*EXERCISE AIM:* In the material below, list every line carrying the string "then".

[Opening RECORD SET section]

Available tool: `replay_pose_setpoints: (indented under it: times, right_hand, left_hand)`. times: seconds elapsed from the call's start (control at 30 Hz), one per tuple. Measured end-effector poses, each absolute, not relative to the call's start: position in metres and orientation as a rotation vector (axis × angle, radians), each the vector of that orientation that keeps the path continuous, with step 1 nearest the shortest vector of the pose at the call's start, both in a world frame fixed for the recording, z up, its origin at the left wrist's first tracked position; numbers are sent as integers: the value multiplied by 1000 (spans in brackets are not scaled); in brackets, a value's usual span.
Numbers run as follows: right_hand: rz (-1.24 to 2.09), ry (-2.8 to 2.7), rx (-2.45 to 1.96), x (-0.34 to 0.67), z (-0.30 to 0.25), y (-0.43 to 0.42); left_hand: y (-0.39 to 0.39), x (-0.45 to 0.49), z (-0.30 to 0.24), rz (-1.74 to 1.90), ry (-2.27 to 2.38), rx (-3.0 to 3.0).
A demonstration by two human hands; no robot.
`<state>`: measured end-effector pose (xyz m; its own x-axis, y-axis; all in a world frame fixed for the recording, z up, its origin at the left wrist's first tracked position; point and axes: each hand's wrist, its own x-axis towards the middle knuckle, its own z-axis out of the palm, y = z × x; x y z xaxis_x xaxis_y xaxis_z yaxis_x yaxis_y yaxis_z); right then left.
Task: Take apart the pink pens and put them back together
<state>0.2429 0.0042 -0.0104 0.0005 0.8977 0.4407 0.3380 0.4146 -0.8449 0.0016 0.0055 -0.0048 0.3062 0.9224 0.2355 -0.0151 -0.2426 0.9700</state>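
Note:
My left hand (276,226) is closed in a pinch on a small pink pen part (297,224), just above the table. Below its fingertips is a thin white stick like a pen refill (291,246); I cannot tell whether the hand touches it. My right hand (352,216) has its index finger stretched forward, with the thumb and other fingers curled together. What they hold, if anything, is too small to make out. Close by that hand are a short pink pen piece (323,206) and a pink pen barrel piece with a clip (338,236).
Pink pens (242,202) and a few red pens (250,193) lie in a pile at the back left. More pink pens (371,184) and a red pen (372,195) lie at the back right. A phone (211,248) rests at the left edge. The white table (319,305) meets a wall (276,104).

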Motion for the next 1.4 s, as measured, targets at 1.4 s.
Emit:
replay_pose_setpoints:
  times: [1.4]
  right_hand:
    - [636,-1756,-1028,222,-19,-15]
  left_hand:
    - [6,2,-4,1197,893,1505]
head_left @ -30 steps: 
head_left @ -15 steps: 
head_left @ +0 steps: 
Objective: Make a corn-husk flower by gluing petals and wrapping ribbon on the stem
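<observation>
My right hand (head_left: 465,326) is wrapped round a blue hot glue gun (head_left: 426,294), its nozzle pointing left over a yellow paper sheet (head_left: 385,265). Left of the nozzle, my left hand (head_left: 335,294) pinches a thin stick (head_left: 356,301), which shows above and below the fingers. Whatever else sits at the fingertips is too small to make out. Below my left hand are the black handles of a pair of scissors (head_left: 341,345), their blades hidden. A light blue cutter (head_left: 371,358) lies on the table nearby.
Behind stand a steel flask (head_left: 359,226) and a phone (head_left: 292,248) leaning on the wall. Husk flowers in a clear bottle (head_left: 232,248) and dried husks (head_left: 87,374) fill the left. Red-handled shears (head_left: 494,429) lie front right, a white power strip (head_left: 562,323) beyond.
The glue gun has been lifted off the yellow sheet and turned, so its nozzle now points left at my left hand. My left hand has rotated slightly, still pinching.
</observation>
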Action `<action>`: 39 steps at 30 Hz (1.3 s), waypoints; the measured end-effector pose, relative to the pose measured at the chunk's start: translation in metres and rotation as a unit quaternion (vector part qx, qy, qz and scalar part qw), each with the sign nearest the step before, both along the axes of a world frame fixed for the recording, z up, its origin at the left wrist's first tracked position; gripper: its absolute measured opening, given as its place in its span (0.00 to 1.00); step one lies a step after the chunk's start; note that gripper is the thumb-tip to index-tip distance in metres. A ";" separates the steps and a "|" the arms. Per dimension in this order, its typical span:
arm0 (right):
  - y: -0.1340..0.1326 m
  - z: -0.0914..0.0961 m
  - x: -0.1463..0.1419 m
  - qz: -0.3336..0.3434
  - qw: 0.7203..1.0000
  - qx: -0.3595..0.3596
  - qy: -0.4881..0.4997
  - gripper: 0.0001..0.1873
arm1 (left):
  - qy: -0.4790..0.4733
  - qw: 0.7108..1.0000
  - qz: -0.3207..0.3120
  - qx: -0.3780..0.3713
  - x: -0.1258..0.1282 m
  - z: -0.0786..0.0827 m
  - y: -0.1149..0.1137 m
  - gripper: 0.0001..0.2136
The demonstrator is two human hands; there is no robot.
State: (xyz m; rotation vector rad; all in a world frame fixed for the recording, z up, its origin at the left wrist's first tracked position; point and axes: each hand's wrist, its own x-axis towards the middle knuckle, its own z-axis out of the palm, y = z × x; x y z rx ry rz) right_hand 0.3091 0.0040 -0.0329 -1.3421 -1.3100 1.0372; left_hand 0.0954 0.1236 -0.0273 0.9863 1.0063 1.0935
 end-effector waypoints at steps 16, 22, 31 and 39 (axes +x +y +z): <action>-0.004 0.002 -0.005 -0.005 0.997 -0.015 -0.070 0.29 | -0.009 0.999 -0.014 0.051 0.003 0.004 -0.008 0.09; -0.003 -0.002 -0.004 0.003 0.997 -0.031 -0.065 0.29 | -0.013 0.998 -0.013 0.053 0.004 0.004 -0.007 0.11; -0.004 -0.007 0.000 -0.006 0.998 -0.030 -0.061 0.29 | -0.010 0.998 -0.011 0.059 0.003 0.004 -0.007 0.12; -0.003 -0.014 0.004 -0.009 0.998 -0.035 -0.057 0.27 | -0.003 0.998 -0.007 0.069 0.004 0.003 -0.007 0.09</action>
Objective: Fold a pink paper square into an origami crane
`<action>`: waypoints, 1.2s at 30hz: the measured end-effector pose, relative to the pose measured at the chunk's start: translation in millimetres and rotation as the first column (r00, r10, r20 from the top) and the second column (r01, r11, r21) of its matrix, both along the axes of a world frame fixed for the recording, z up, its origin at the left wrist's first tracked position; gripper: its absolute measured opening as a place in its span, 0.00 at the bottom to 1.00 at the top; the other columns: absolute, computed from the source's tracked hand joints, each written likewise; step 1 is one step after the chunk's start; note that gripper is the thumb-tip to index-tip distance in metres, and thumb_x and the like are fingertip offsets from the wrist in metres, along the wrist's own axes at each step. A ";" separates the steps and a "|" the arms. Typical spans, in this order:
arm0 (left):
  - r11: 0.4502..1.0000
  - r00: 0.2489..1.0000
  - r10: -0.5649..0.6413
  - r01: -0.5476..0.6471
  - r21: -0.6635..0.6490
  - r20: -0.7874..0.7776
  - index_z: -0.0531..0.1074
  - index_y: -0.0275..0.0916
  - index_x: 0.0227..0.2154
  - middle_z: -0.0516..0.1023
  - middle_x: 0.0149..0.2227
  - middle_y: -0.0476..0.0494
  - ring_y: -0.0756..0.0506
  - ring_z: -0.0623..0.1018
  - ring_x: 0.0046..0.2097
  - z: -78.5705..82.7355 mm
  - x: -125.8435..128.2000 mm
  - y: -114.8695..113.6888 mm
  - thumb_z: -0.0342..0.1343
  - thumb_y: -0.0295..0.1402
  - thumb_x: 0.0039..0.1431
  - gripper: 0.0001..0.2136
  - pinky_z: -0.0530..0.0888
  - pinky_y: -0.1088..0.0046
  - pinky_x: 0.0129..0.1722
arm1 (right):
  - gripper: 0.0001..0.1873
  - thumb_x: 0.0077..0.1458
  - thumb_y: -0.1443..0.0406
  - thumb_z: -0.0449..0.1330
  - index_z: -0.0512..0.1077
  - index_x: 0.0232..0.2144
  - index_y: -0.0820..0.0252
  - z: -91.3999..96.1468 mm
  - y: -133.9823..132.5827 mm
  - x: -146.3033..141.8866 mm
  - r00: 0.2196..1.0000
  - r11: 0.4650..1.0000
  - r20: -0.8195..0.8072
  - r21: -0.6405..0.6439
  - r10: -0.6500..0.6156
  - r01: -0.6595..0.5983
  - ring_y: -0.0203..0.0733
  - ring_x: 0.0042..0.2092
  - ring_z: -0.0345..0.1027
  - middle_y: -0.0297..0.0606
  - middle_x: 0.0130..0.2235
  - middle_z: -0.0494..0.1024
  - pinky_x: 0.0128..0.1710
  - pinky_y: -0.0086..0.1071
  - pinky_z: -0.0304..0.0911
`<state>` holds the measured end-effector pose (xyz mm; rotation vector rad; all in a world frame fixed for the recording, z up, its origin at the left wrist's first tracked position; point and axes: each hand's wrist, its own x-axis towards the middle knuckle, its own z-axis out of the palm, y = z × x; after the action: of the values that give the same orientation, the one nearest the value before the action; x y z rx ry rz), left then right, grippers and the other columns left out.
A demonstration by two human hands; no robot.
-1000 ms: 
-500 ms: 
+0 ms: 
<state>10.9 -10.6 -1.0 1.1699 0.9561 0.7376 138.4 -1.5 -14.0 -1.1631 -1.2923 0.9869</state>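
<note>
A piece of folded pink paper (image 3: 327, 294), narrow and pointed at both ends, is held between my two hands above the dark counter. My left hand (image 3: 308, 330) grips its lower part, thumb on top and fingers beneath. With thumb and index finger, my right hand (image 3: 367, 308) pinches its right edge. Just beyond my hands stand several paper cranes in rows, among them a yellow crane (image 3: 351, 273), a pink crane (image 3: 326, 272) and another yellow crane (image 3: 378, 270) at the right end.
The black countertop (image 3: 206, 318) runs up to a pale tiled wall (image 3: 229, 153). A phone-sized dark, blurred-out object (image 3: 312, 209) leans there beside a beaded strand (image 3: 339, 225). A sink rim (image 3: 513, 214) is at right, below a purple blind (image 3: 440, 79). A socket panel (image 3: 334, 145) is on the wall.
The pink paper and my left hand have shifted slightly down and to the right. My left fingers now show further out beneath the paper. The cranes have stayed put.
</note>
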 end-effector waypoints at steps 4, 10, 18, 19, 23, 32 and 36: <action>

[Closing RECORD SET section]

*TASK OUTPUT:*
`<state>`: measured end-effector pose (xyz m; its own x-axis, y-axis; all in a world frame fixed for the recording, z up, its origin at the left wrist's first tracked position; point and axes: each hand's wrist, its own x-axis towards the middle knuckle, its own z-axis out of the palm, y = z × x; x y z xaxis_x xaxis_y xaxis_z yaxis_x yaxis_y yaxis_z); right then left.
`<state>` holds the measured end-effector pose (xyz mm; rotation vector rad; all in a world frame fixed for the recording, z up, its origin at the left wrist's first tracked position; point and axes: each hand's wrist, its own x-axis towards the middle knuckle, its own z-axis out of the palm, y = z × x; after the action: of the values that give the same orientation, the one nearest the value before the action; x y z rx ry rz), left then right, grippers and the other columns left out.

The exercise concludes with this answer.